Home insurance normally covers water damage arising from “sudden and accidental” bursts of pipes, Brokerlink notes. If rain penetrates the roof and walls of a building with no visible damage, this is not normally covered, notes TD Insurance. Other water damage normally excluded from home insurance is deterioration or corrosion of the roof or water that gets in because roof and vent flashings are not properly sealed.
Overland flood – which can happen when a river rises after heavy precipitation – was not generally available in Canada until 2015.
Sewer backup can be bought as optional coverage and could cover water damage when municipal infrastructure gets overwhelmed and water backs into a basement.
Home insurance policy wording is not regulated in Canada, the Canadian Council of Insurance Regulators noted in Findings Report & Position Paper: Natural Catastrophes and Personal Property Insurance, released in August, 2017.
The “abstract nature and the complexity of contracts and coverages create difficulties in terms of the consumer’s ability to understand insurance,” CCIR said in the paper. “This lack of knowledge naturally extends into property insurance coverages, policies, terms, endorsements, deductibles, limitations and exemptions related to natural catastrophes insurance.”
Helping clients understand policies is one aim of a training course that the Intact Centre is developing for brokers and agents, Evans said in an interview.
Intact Centre head Blair Feltmate told Canadian Underwriter earlier that the centre is working on a total of three courses: one for P&C agents and brokers placing home insurance; one for real estate agents; and a third for real estate mortgage brokers.
A pilot version – of the course for agents and brokers – was delivered in five cities.
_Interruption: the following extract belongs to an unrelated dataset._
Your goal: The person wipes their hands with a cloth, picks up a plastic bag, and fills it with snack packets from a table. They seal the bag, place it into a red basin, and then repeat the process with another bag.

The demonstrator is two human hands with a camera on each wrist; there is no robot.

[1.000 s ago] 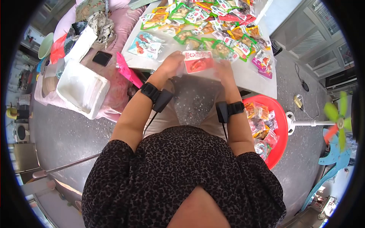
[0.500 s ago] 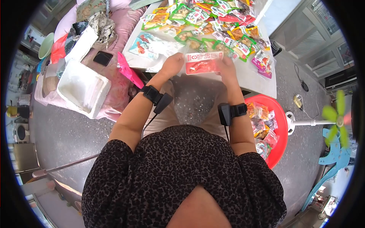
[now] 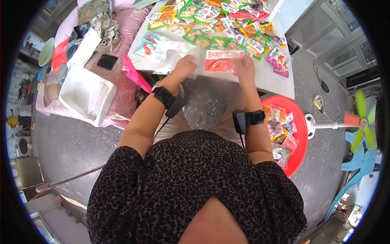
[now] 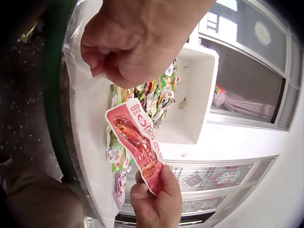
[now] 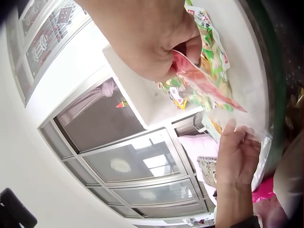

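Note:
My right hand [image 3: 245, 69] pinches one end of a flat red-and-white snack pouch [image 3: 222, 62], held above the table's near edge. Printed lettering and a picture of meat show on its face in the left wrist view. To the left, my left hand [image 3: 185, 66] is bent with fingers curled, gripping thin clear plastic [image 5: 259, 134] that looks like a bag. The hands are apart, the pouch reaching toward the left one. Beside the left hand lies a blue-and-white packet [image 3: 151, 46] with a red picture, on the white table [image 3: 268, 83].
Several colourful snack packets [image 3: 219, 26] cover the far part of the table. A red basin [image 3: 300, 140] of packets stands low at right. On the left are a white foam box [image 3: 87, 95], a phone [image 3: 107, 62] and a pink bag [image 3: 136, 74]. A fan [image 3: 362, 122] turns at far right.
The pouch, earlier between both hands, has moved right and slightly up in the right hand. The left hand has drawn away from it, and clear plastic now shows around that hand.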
A combined total of about 400 brokers got 2.5 hours of training in Victoria, Vancouver, Edmonton, Calgary and Winnipeg, Evans said.
The Intact Centre, which is based at the University of Waterloo’s environment faculty, is also one partner in Home Flood Risk Assessment Training, a three-month course running Thursday evenings in Toronto starting Sept. 20. That course is meant for home inspectors and insurance professionals.
A “huge part” of that training is “to develop insurance literacy” among professionals assessing home flood risk, “so they can develop it in clients, because we see it as a big missing link,” Evans said.
Students can enrol in the course through Sir Sandford Fleming College, though the venue is Seneca College Newnham Campus near Toronto’s Peanut Plaza.